Numerous are the concerts I've played when an audience member would come up to me after the concert and say something like "Oh yes, you played well too" or "You know, not every pianist has what it takes to be a good accompanist". Following these inevitable drab comments* I'm always left thinking...is this it? Is this what we spend all these hours for? Fortunately, the experience of many of us has shown that the field of collaborative piano is a rapidly branching profession, with activities now encompassing curriculum creation (Jean Barr, Jennifer Snow), artistic direction (John Hess, Kim Pensinger Witman), and textbook writing (Martin Katz, Robert Spillman) to name only a few.
Therefore, it was not without some reservations that I read Jing Li's Unsung Heroes in the WQXR blog. Have major collaborative piano programs been around only since the 1980's?

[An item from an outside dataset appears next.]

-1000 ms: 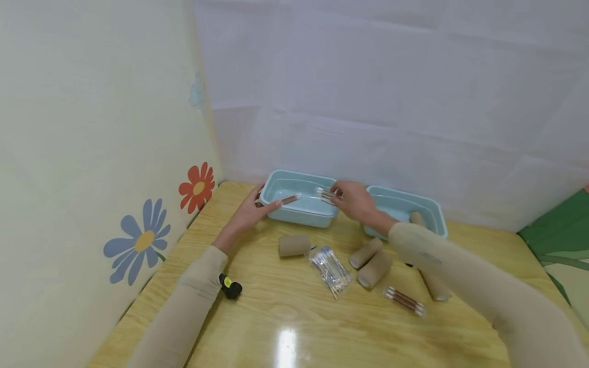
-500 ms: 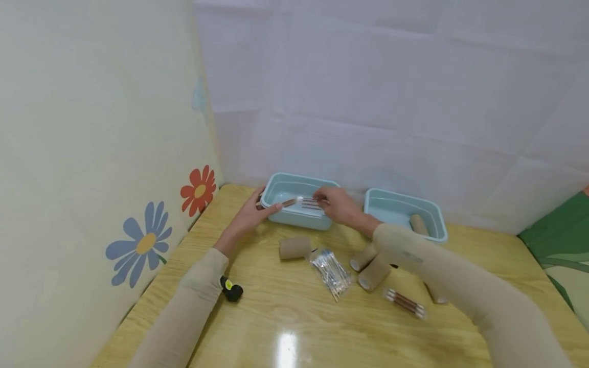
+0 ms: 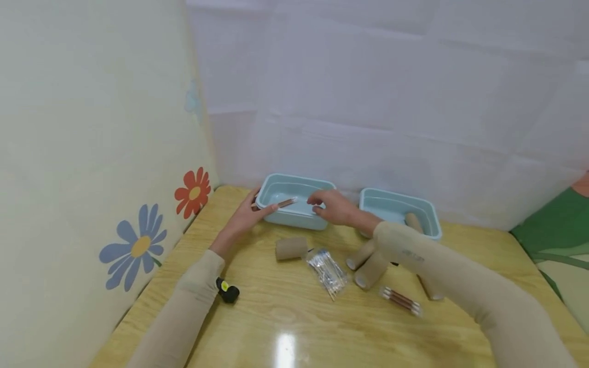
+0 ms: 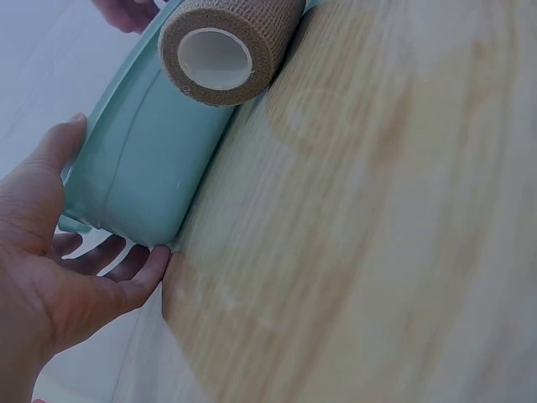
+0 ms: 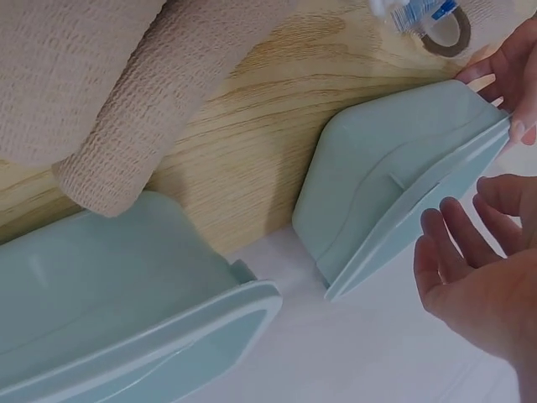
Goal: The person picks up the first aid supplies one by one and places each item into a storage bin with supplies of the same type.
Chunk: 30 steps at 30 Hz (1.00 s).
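Observation:
My left hand [image 3: 245, 215] grips the left end of a light-blue plastic bin [image 3: 294, 219], thumb at its rim and fingers along the end wall. Inside, near that thumb, lie brown-stick cotton swabs [image 3: 287, 202] with white tips. Over the bin's right end hovers my right hand [image 3: 339, 207]; in the right wrist view its loosely bent fingers [image 5: 457, 235] hold nothing. That hand covers part of the bin's inside in the head view. A tan bandage roll [image 4: 252, 42] on a white core lies in front of the bin.
A second blue bin [image 3: 391, 200] with a tan roll [image 3: 413, 222] inside stands to the right. In front lie a clear pack of cotton swabs [image 3: 327, 271], two tan rolls [image 3: 370, 272], another roll [image 3: 430, 287] partly under the right sleeve, and a packet of brown-stick swabs [image 3: 400, 300].
My right hand has moved left and down over the left bin, and the brown-stick swabs it held are out of its fingers. My left hand keeps its grip on the bin.

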### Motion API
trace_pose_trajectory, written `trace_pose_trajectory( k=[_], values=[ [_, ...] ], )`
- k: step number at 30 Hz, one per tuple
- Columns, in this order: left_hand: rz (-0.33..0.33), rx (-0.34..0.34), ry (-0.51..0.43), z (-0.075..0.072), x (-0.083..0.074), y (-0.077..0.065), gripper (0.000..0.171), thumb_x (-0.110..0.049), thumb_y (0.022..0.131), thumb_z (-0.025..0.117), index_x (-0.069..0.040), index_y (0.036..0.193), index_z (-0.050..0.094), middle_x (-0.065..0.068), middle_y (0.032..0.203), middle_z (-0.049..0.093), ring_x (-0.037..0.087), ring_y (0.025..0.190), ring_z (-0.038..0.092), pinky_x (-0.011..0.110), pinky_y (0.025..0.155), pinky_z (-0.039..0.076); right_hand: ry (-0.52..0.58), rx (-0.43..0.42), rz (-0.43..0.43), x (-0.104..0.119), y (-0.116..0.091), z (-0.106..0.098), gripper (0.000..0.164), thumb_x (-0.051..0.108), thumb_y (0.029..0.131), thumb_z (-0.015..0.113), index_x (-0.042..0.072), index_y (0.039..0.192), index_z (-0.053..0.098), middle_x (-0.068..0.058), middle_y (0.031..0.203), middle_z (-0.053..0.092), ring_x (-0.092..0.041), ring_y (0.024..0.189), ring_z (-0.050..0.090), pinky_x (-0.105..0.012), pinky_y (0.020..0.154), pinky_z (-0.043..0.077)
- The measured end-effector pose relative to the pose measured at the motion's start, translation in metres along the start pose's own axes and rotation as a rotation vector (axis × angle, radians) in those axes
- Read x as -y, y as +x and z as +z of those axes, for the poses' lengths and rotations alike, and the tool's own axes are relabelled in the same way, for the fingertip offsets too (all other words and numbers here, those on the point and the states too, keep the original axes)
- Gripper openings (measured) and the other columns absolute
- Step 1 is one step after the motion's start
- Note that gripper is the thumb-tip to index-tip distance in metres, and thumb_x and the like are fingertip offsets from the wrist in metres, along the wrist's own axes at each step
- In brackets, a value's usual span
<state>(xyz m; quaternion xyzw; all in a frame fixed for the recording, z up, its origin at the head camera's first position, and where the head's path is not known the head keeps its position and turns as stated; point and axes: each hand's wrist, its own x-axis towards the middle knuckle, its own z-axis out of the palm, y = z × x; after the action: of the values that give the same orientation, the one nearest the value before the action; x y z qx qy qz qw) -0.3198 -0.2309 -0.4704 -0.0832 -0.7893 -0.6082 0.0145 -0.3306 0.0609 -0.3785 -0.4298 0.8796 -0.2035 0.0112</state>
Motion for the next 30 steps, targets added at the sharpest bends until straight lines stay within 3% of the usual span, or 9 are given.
trace_pose_trajectory(
  k=[3,9,15,19,25,30],
  values=[
    [-0.003,-0.006,0.017,-0.005,-0.002,-0.002,0.093,-0.045,0.094,0.073,-0.018,0.164,0.018,0.018,0.16,0.029,0.038,0.14,0.037,0.052,0.105,0.04,-0.011,-0.004,-0.022,0.001,0.002,-0.001,0.026,0.006,0.1,0.063,-0.003,0.125,0.067,-0.018,0.122,0.067,-0.03,0.112,0.063,-0.041,0.096,0.049],
    [-0.039,0.019,0.015,-0.01,-0.026,-0.014,0.089,-0.031,0.099,0.07,-0.009,0.164,0.013,0.022,0.163,0.022,0.042,0.142,0.033,0.054,0.108,0.037,-0.022,-0.002,-0.018,0.007,0.003,-0.006,0.027,0.008,0.1,0.066,-0.002,0.125,0.068,-0.015,0.12,0.068,-0.028,0.109,0.063,-0.039,0.094,0.05],
    [-0.011,0.016,0.011,-0.013,-0.004,-0.002,0.087,-0.034,0.1,0.069,-0.016,0.165,0.014,0.02,0.16,0.029,0.04,0.132,0.042,0.052,0.1,0.041,-0.076,-0.028,-0.053,0.015,-0.009,-0.011,0.026,0.014,0.1,0.068,-0.001,0.121,0.068,-0.017,0.117,0.069,-0.029,0.101,0.066,-0.036,0.088,0.052],
    [0.023,0.01,0.031,-0.013,0.001,0.002,0.084,-0.036,0.1,0.068,-0.018,0.164,0.017,0.019,0.156,0.036,0.036,0.124,0.048,0.047,0.093,0.044,-0.097,-0.037,-0.038,0.016,-0.019,-0.012,0.027,0.017,0.1,0.069,0.0,0.121,0.069,-0.014,0.116,0.069,-0.027,0.099,0.066,-0.035,0.085,0.053],
    [0.027,0.019,0.035,-0.014,-0.002,0.0,0.088,-0.041,0.098,0.069,-0.016,0.164,0.017,0.02,0.157,0.035,0.035,0.129,0.045,0.047,0.096,0.043,-0.118,-0.064,-0.055,0.017,-0.035,-0.01,0.026,0.02,0.1,0.069,0.0,0.117,0.071,-0.011,0.111,0.071,-0.023,0.094,0.067,-0.034,0.081,0.054],
    [-0.011,0.017,0.014,-0.018,-0.017,-0.006,0.09,-0.036,0.099,0.07,-0.012,0.164,0.014,0.022,0.161,0.026,0.041,0.135,0.04,0.055,0.103,0.04,-0.153,-0.077,-0.065,0.022,-0.049,-0.007,0.026,0.022,0.1,0.07,0.003,0.117,0.072,-0.008,0.111,0.072,-0.024,0.093,0.068,-0.036,0.08,0.055]
  ],
)
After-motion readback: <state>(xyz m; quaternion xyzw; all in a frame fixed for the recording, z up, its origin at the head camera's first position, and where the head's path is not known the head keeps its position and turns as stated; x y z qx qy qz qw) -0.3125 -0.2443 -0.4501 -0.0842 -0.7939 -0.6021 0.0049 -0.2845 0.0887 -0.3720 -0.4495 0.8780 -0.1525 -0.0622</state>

I think not - the world's first accompanying program was started by Gwendolyn Koldofsky at the University of Southern California in 1949, with many others following suit in the ensuing decades (ASU, Cincinnati, and Illinois come to mind). Are there only a handful in the United States? Hardly. My own research into the field yielded well over 80 schools granting collaborative piano degrees and diplomas available in the United States alone.

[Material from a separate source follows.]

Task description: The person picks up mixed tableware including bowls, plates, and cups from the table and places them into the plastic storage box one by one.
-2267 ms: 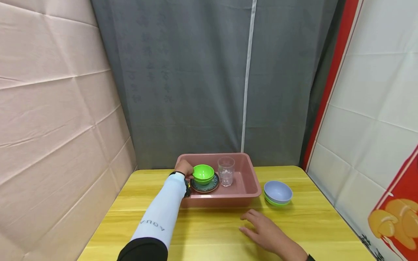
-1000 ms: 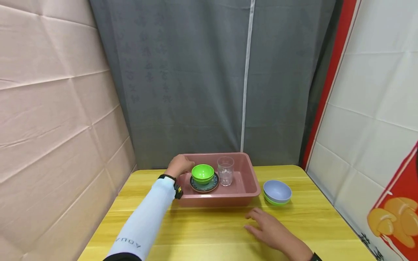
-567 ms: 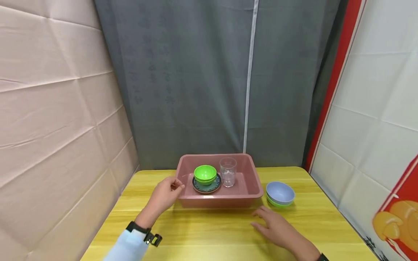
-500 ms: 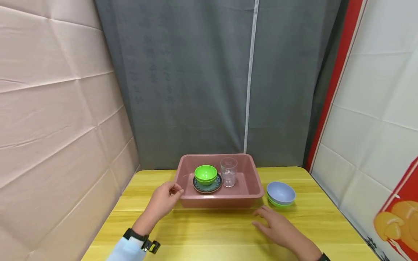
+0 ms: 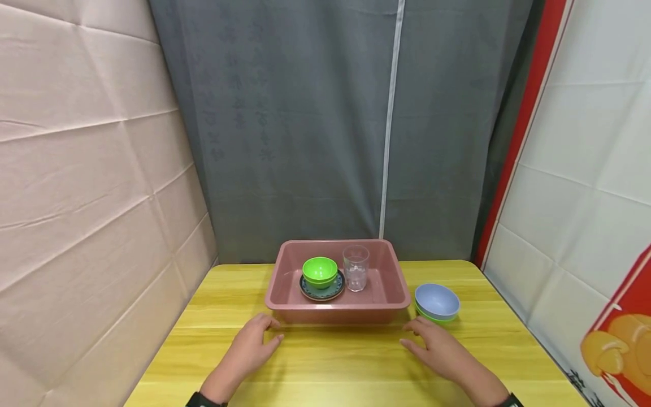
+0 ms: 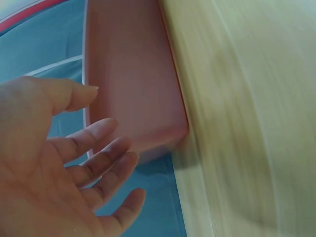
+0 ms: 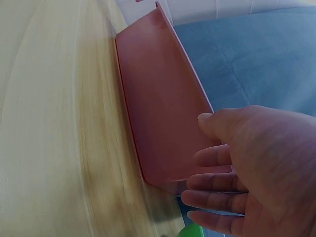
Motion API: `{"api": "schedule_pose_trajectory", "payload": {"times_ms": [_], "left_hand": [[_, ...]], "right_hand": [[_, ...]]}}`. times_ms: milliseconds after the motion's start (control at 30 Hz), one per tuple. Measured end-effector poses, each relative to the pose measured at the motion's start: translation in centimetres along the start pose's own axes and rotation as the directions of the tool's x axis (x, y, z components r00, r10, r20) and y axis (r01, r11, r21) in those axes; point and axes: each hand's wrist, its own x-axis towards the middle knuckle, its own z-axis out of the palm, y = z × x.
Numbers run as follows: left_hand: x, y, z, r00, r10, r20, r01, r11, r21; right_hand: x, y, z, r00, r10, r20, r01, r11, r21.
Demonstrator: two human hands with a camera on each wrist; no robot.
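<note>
In the head view my left hand (image 5: 252,345) is over the table, just in front of the near left corner of a pink plastic tub (image 5: 335,315). Its fingers are relaxed and spread in the left wrist view, with nothing between them. My right hand (image 5: 436,347) is at the tub's near right corner, its fingers loosely bent and holding nothing. Inside the tub, stacked green bowls (image 5: 320,269) sit on a dark patterned plate (image 5: 330,293). A clear drinking glass (image 5: 355,268) stands upright beside the plate.
A light blue bowl (image 5: 437,300) is nested in a green bowl (image 5: 441,321) on the table, right of the tub and beyond my right hand. The wooden table (image 5: 335,373) ends at a grey curtain (image 5: 295,141), with pale cloth walls on both sides.
My left hand has left the tub's left side and come back toward me, its fingers spreading. My right hand has shifted slightly right. The dishes stay in place.
</note>
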Motion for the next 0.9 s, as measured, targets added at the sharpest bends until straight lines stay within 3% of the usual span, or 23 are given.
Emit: {"api": "schedule_pose_trajectory", "payload": {"times_ms": [200, 400, 600, 767, 900], "left_hand": [[-0.5, -1.5, 0.6, 0.999, 0.040, 0.004, -0.040, 0.996, 0.084], [-0.8, -2.3, 0.9, 0.999, 0.024, 0.024, -0.026, 0.997, 0.078], [-0.9, -2.5, 1.1, 0.999, 0.015, 0.038, -0.017, 0.998, 0.054], [-1.1, -2.7, 1.3, 0.998, 0.004, 0.067, -0.007, 0.999, 0.037], [-1.0, -2.8, 1.4, 0.996, 0.004, 0.087, -0.006, 1.000, 0.022]], "right_hand": [[-0.2, 0.3, 0.0, 1.000, -0.001, 0.006, 0.001, 1.000, -0.003], [-0.3, 0.4, -0.1, 0.999, -0.034, -0.002, 0.034, 0.999, -0.020], [0.1, 1.0, -0.5, 0.996, 0.088, 0.001, -0.088, 0.996, 0.025], [0.7, 2.0, -2.3, 0.990, 0.082, -0.118, -0.080, 0.997, 0.017], [2.1, 4.2, -4.4, 0.965, 0.119, -0.235, -0.131, 0.991, -0.037]]}}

What I also disagree with in Li's article was the assertion that "behind every brilliant soloist there is his or her accompanist". There are very, very few of us these days who are able (or willing) to work with only one soloist. For the most part, collaborative pianists are doing a lot of different activities, and the sheer diversity of all that they do is one of the main drawing points of the profession.
Which brings me back to one of the reasons I started this blog in the first place: I feel that there is a media bias against people in the collaborative piano profession, and that they are often portrayed as obedient flunkies. I've spent over 5 years on this blog proving that bias wrong, and it is often disheartening to see that our field is still perceived as only having "sprung up" in the last few decades.

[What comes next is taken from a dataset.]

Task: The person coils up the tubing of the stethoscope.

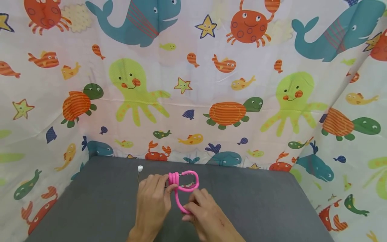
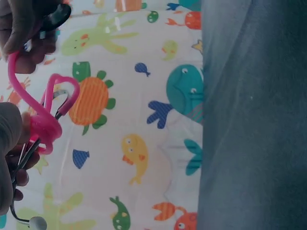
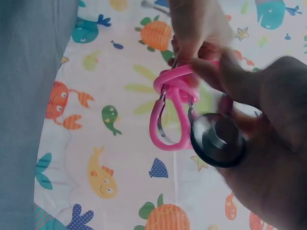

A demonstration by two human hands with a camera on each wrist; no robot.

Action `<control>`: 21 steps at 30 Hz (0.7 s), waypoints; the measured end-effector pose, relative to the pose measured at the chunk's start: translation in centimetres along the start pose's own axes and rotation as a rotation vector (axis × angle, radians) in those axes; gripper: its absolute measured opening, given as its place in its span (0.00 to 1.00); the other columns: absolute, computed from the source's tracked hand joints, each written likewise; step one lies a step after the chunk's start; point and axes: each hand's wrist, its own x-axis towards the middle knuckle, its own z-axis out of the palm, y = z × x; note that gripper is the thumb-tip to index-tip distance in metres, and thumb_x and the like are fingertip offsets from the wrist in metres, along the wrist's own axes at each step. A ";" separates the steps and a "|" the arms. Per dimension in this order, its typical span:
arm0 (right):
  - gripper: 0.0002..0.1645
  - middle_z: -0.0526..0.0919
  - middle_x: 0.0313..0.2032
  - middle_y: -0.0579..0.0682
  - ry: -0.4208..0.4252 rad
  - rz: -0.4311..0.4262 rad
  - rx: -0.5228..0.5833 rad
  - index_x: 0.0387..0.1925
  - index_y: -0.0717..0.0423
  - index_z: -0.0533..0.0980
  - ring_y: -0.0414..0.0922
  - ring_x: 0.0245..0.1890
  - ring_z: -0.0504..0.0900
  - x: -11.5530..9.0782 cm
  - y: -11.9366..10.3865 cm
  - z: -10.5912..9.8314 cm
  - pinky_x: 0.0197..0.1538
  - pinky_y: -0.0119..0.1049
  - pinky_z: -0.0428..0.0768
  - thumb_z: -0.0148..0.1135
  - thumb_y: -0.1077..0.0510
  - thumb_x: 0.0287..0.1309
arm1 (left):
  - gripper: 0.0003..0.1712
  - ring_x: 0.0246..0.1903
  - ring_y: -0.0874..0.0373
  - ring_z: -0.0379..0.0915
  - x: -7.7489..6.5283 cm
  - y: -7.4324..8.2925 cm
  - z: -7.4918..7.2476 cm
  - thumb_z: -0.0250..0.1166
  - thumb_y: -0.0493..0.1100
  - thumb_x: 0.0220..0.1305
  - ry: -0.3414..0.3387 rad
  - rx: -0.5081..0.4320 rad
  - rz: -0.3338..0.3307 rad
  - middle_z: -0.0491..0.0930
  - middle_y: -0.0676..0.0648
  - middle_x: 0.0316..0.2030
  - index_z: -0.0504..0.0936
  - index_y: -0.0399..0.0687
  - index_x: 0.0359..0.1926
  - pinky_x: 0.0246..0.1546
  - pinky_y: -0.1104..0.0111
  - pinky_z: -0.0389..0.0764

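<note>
A stethoscope with pink tubing (image 1: 198, 179) is held up in front of the body, its tube wound in several turns around the metal ear tubes and bent into a loop at one side. My left hand (image 1: 153, 198) grips the wound part, thumb against the coils. One white eartip (image 1: 140, 168) sticks out beyond the left fingers. Lower and to the right, my right hand (image 1: 207, 211) pinches the tube near its end. In the right wrist view, the round chest piece (image 3: 218, 139) hangs by the right palm, dark-rimmed with a shiny face.
A dark grey tabletop (image 1: 257, 205) lies under the hands. Behind it and along both sides hangs a white curtain (image 1: 187, 30) printed with sea animals.
</note>
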 end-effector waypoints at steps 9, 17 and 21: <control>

So while I applaude Ms. Li for writing an article about the valuable work done by those in the profession formerly known as piano accompanying, I nevertheless urge her to look a bit deeper at the incredible depth of what this field now entails, and of the imagination, perseverance and ingenuity of those who work in it.
*Or worse! My two favorites are "Do you intend to continue with your music?" and "You Canadians always were very musical."